China’s dictator-in-waiting Xi Jinping ended his much ballyhooed US trip this weekend at a Los Angeles Lakers game, where he was feted by the likes of Vice President Joe Biden, California Governor Jerry Brown, NBA legend Magic Johnson and soccer superstar David Beckham.
The Staples Center on Hollywood’s periphery was a fitting backdrop for the glitzy final act in Xi’s propaganda tour, which ended after a week of made-for-TV events designed to soften the image of Chinese regime and its soon-to-be leader.
In addition to the Laker game, Xi visited the port of Los Angeles, where he shook hands and posed with smartly dressed Chinese officers of Shanghai’s China Shipping. The staged photo op of the smiling Xi underscores China’s clout at America’s busiest container port, where shipments from the People’s Republic accounted for more than $120 billion last year. That makes China the port of Los Angeles’ biggest customer.
Xi also stopped in Iowa as part of his American tour. There, in the home of America’s first in the nation presidential caucuses, Xi’s kept a schedule that would be the envy of almost any US presidential hopeful. He appeared at a state event with the Governor, signed a hefty bilateral soybean purchase agreement, and even found time to wow the international media by driving a tractor. The soybean deal, worth a reported $4.3 billion, set off what a DeMoines Register report termed the “Xi rally,” which “has put 70 cents per bushel onto the price of soybeans since Feb. 1…adding $186.4 million to the cash value of a crop that is expected to bring just under $6 billion in cash to the Iowa economy.”
That’s not small potatoes, and you can bet that’s exactly what China is trying to emphasize by publicizing the lucrative deal. Mindful of criticism from this year’s GOP presidential field about currency manipulation and “unfair” trade practices. Mr. Xi’s visit was no doubt intended to remind Iowans about the importance of the Chinese market – in the hope that Iowans will in turn pass that reminder on in four years to visiting presidential candidates.
It’s clear that Beijing used this trip to portray a kinder, gentler People’s Republic of China to the average American. What’s less clear is exactly what the Obama Administration achieved – or hoped to achieve – by once again rolling out the red carpet for a senior official of one of the world’s largest and most repressive dictatorships. Beyond acting as an associate producer for the propaganda film that Xi’s visit essentially was, the White House once again walked away with few if any deliverables.
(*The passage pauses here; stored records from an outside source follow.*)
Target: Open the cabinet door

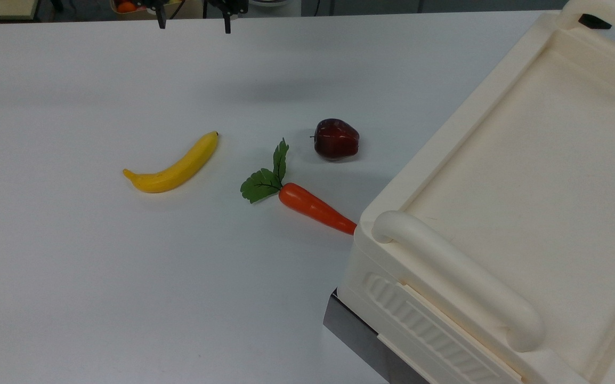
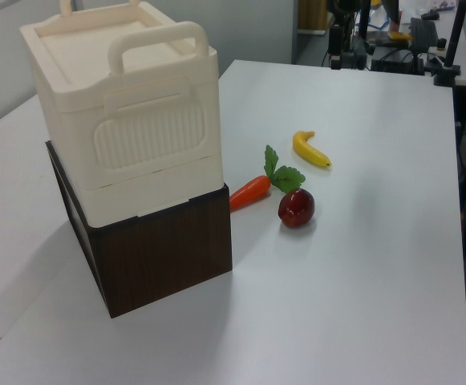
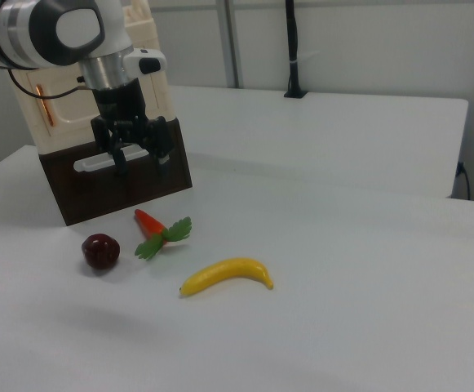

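Observation:
The large cream cabinet [image 1: 526, 176] stands on a dark wood box [image 2: 164, 253] at the top view's right. Its cabinet door [image 3: 64, 104], a flat cream panel with a copper strip near its left edge, looks shut in the right view, and the arm covers part of it. My gripper [image 3: 142, 162] hangs open in front of the cabinet with nothing between its fingers. In the top view the gripper [image 1: 194, 24] is at the table's far edge, well away from the cabinet. The ribbed drawer front [image 2: 144, 136] and a thick handle bar [image 1: 456, 272] are on other faces.
A yellow banana [image 1: 174, 166], a carrot with green leaves [image 1: 313, 207] and a dark red apple [image 1: 336, 139] lie on the white table [image 1: 99, 293] beside the cabinet. The carrot's tip touches the cabinet's corner. A white strip [image 3: 106, 162] crosses the dark box's front.

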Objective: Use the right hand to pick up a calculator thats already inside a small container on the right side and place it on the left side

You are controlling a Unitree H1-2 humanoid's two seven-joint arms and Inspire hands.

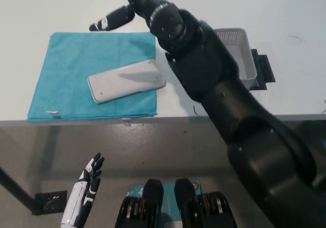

Just days before Xi’s visit, the Chinese vetoed a UN Security Council resolution on Syria, accusing the US of “gunboat diplomacy” and attempting to “oppress the international community” for good measure. Beijing also remains the chief benefactor and protector of a nuclear-armed North Korean regime, routinely undermines sanctions against Iran, and has patronized the likes of Zimbabwe’s Robert Mugabe, Venezuela’s Hugo Chavez, and Sudan’s butcher Omar al-Bashir. And who could forget the PRC’s macabre policy of forced abortion and long record of rampant human rights abuses.
On the commercial front, China’s record isn’t much better. Just last week PRC Officials began to seize ipads from Apple retailers last week – making the mind-boggling assertion that a local Chinese company is the rightful owner of the ipad name.
So why the VIP welcome, Mr. President? Exactly what did we gain from Mr. Xi’s visit?
In fairness to President Obama, America’s wholesale capitulation to the Chinese didn’t begin on his watch. But it ought to end there.
For the last two decades – through successive Republican and Democrat Administrations, America’s China policy has generally gravitated between “feckless” and “distracted.” And by almost any measure, it has failed. Our badly outdated Nixon-era framework for dealing with the communist giant must be discarded in favor of a more assertive policy, one that recognizes China’s status as a major superpower and comes to grips with its increasingly bold territorial claims and military modernization.
To be sure, we don’t know what all the details of that new policy ought to look like. But we do know that America can no longer afford to pursue a policy whose guiding principle is not to offend the delicate sensibilities of the Chinese Communist Party.
A shift is long overdue, and it’s one that conscientious Democrats and Republicans in the Congress should come together to demand.